11 Dec 2013
Once again, several months have passed since I wrote anything here. I also worked very little on the kernel during this time, though. So no losses there, at least. Instead I've been busy with a special side project that I will write a bit about later and a lot of personal stuff that you probably don't care about if you're reading those posts. Unless you're my wife, that is (I got married! :) ). Then again, if you're my wife you're probably not reading those posts anyway, so I guess the entire point of this paragraph was to tell you I got married(!).
Ahem...
So, as I said in my last post I recently rewrote my VFS layer. Although, I must admit I'm not quite satisfied with it yet...
...
Know what? Let's rewrite it again!
First of all: What do I want from the virtual filesystem?
The VFS should be an abstraction layer for the files used by the kernel and user processes. The files in this case could be files on a disk, the disk hardware itself, pipes, files stored in ram, read-only files generated on-the-fly by the kernel, network connections(?) etc.

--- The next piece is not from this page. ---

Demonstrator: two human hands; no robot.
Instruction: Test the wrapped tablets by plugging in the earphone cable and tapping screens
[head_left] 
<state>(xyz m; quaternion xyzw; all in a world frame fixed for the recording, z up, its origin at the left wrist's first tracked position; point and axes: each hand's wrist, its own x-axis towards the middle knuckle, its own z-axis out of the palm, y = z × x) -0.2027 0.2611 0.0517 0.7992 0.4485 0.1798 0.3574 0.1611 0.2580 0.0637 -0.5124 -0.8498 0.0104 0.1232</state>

Further, I want the VFS to be independent of any disk file system, e.g. the VFS shouldn't have user-group-other read-write-execute tuples just because it's designed with ext2 in mind. It might have those tuples - I haven't decided yet - but it it does it won't be because ext2 uses them. Nor will the VFS be designed with ext2 or any other disk file system in mind.
The VFS should offer the functions
open() // Open or create a file close() // Close a file read() // Read data from opened file write() // Write data to opened file move() // Move a file or directory link() // Put a file or directory in path tree unlink() // Remove a file or directory from path tree stat() // Get more info about a file or directory isatty() // Returns true if the file is a terminal mkdir() // Create a directory readdir() // Get a directory entry finddir() // Find a file by name from a directory
for all files and directories regardless of their underlying device or driver.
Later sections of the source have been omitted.